Я сел рядом и он протянул мне будущий бутерброд. Я последовал его примеру и стал накладывать на булку салат, дольки помидоров, ветчину… Ливанец кивнул в сторону своих знакомых-греков:

– Не обращай внимания на этих парней. Они больные. Закис приходит сюда каждый день, чтобы познакомиться с такими же как он.

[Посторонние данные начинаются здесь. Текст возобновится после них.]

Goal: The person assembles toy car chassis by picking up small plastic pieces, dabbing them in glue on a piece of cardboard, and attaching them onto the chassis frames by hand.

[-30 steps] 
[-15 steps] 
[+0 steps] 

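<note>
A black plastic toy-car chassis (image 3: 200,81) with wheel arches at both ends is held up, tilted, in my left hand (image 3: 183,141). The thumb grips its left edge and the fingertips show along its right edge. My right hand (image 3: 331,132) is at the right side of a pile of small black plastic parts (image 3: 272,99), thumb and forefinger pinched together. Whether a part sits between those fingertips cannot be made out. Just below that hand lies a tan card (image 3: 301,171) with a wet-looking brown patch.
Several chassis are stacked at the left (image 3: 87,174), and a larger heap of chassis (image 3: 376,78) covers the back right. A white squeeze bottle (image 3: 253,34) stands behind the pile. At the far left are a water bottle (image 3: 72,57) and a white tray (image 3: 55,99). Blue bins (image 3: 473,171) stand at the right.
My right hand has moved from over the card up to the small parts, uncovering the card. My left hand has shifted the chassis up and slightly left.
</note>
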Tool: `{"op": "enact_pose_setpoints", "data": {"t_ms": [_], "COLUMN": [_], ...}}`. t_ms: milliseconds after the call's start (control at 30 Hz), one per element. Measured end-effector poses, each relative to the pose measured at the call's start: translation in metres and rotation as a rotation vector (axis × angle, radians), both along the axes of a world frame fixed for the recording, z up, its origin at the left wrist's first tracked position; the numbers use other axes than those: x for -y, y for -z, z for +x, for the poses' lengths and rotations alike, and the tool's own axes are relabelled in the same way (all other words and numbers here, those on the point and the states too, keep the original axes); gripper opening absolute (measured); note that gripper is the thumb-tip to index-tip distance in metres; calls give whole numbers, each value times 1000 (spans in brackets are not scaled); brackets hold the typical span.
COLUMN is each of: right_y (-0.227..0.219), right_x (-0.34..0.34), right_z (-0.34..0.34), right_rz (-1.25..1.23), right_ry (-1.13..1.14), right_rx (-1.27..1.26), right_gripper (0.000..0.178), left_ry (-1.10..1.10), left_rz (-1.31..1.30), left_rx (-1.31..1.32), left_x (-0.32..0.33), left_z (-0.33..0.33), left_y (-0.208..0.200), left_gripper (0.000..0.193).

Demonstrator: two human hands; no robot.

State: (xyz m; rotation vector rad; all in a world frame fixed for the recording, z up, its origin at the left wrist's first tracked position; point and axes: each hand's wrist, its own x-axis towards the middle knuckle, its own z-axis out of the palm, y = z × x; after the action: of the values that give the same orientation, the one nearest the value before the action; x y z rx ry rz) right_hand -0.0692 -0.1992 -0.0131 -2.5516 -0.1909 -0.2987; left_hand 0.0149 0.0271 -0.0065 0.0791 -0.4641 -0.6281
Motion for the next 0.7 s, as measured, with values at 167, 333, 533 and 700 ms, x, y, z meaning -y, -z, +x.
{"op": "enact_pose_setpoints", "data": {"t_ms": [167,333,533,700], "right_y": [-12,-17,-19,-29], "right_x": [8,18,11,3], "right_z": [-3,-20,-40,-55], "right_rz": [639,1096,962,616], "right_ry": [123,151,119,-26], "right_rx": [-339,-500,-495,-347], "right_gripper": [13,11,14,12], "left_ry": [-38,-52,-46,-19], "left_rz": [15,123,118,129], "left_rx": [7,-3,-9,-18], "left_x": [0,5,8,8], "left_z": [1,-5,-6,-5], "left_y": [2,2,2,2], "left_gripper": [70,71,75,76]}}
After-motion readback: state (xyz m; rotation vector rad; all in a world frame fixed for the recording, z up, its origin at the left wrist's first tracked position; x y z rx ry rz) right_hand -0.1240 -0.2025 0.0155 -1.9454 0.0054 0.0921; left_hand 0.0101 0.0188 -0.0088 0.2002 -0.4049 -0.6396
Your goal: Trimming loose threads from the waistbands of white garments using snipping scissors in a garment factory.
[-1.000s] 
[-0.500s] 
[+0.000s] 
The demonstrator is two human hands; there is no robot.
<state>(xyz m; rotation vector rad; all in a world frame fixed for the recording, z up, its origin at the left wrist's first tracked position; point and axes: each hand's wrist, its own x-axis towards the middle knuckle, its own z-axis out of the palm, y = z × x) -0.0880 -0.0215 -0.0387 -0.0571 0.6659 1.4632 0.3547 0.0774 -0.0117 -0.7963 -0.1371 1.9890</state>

– А чем они занимаются? Хотя бы работают?

Эли пожал плечами:

– Понятия не имею. Эти местные вообще мало работают. Если есть дом и сыр с вином, им больше и не надо. Вот и сидят вечно перед домом или слоняются по улицам и пляжам.

– А ты с ними зачем общаешься?

– Ну, они могут вывести на интересные знакомства. Они местные, в конце концов.

– Понятно.

– Я люблю знакомиться с людьми, ты уже заметил. И да, мой русский друг, я знал тысячи женщин, среди них было много-много прекрасных, реально классных женщин. Но была одна, – внезапно начал говорить мачо-мэн, – была одна, которая разбила мне сердце, и я бы лучше был с ней.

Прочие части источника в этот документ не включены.